> **Task description**
In the listing that follows, copy out each line that includes the word "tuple".

> **Input data**
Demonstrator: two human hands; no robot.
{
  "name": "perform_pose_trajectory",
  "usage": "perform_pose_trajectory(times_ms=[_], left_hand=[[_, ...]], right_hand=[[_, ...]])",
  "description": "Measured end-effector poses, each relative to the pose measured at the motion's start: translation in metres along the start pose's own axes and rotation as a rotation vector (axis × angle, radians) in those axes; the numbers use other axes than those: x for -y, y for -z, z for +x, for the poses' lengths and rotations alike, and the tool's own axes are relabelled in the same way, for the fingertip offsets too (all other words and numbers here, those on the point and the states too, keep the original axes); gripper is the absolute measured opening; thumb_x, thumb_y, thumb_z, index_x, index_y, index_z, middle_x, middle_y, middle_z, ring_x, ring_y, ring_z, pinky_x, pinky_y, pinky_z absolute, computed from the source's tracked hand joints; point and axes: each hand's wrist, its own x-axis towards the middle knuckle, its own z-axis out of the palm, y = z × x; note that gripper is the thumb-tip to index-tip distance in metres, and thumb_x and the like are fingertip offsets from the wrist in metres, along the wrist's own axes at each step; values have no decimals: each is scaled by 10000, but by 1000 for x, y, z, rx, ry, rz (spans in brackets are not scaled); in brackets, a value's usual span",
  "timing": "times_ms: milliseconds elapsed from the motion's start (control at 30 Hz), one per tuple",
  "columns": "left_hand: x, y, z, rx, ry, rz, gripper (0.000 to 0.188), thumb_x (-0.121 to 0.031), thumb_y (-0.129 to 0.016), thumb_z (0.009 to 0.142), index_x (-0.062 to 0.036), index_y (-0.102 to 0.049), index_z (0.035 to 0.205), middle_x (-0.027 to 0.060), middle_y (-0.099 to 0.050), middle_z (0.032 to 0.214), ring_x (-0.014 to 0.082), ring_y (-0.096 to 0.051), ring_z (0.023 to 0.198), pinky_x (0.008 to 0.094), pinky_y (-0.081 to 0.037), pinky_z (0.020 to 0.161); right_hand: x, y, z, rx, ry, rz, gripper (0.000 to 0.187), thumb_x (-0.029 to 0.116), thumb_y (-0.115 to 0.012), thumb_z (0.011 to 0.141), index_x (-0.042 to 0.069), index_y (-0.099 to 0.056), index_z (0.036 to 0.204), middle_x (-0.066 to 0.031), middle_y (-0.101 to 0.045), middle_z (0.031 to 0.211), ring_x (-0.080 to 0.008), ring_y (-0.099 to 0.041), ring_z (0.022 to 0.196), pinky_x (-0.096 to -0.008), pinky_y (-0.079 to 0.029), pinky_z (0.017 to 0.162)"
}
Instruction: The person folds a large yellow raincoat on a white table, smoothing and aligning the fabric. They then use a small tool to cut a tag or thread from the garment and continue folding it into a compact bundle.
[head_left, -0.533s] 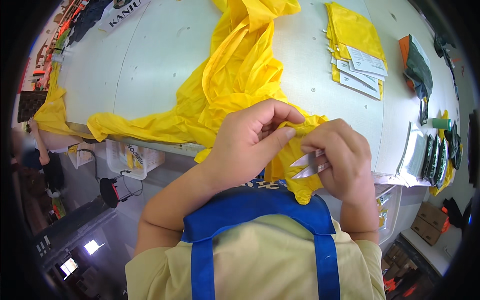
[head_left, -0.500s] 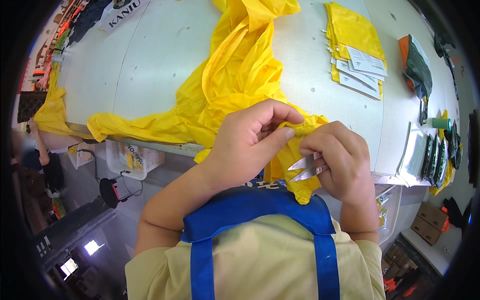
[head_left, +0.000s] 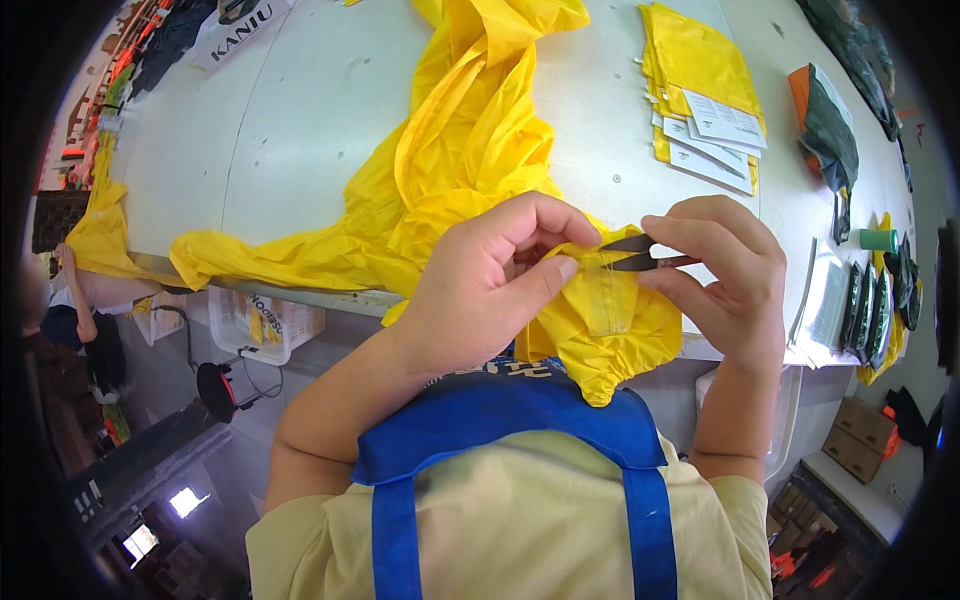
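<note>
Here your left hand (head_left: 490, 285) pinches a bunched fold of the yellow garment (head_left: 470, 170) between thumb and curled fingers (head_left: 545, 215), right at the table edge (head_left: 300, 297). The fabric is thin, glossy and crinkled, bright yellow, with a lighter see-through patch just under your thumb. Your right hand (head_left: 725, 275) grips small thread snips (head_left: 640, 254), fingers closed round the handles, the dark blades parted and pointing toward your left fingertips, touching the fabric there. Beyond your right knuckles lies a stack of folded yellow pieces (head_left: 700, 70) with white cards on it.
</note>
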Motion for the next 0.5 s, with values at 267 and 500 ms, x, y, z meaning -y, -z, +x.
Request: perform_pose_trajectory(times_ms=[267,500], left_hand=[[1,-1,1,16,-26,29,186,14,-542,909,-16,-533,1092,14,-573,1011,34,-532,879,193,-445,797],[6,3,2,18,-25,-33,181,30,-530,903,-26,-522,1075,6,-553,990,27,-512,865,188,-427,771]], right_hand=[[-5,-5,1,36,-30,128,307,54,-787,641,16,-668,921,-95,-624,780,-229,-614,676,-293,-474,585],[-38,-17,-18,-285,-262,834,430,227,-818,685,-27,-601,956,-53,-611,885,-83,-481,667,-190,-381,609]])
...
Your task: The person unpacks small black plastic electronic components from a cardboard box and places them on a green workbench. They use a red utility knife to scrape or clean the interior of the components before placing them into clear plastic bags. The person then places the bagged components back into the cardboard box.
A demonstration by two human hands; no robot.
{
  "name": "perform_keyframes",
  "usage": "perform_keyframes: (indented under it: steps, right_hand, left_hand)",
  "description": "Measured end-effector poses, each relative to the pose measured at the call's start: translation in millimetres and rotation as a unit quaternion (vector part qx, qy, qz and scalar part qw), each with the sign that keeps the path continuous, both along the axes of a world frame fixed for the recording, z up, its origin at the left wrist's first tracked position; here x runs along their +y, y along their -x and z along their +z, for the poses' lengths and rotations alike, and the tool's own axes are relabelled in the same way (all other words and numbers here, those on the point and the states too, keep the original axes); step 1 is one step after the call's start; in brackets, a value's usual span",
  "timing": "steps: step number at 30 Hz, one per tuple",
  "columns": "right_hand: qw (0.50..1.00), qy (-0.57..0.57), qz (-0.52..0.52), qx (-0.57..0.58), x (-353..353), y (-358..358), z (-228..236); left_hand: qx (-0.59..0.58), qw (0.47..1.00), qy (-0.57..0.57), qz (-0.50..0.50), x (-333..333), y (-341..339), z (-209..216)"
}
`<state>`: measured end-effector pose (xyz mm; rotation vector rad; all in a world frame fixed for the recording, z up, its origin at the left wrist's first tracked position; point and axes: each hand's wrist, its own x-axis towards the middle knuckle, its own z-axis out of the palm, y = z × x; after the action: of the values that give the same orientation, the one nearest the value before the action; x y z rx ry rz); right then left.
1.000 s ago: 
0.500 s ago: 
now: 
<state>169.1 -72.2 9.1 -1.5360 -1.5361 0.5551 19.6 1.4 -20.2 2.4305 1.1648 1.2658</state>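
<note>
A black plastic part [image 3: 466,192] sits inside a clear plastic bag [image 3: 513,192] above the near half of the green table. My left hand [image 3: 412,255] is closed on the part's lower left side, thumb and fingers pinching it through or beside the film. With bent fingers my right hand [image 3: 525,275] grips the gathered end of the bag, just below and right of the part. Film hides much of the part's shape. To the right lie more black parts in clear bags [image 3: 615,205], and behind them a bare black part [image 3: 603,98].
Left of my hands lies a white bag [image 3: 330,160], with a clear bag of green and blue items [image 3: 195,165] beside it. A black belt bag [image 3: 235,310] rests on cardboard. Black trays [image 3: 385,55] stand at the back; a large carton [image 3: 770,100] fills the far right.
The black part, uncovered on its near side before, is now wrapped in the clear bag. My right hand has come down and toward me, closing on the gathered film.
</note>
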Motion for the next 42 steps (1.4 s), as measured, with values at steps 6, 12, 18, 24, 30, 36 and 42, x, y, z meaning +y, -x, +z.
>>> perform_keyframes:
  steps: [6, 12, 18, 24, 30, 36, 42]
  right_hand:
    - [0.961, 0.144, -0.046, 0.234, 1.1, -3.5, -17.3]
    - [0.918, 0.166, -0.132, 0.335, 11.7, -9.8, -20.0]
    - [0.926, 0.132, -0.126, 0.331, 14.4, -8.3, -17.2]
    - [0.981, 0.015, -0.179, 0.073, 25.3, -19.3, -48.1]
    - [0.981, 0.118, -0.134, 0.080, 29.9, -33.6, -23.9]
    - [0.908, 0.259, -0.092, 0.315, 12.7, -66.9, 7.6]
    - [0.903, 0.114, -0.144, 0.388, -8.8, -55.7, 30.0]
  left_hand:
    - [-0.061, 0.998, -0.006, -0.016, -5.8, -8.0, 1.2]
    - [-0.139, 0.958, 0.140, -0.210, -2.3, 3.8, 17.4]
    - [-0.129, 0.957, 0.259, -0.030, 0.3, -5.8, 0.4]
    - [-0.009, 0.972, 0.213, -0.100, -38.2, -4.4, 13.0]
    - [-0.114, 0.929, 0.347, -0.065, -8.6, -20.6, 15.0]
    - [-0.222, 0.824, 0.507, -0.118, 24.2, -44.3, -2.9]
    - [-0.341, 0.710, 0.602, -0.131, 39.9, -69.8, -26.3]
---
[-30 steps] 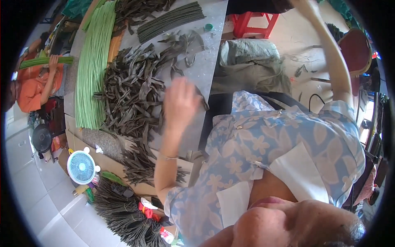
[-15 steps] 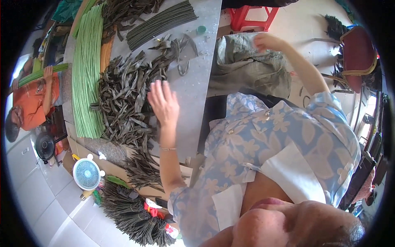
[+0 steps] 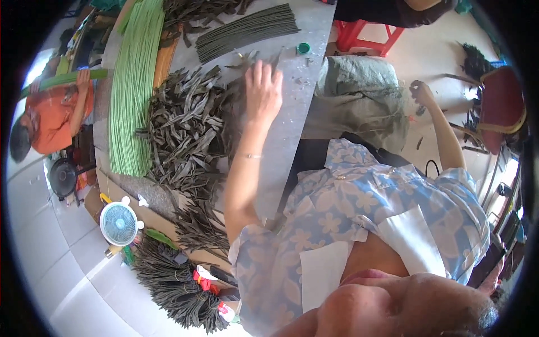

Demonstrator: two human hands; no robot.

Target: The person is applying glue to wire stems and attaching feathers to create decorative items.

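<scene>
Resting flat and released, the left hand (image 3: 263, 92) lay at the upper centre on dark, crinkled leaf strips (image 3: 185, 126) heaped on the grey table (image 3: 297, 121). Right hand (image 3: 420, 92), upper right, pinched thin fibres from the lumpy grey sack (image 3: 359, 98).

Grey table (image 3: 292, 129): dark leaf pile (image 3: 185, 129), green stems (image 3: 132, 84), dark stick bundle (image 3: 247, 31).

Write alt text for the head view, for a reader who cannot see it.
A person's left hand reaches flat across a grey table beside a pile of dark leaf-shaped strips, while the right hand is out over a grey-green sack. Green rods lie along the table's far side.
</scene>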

> **Task solution**
  "timing": "times_ms: milliseconds elapsed from the motion's start (control at 30 Hz), one per tuple",
  "timing": "steps: step number at 30 Hz, one per tuple",

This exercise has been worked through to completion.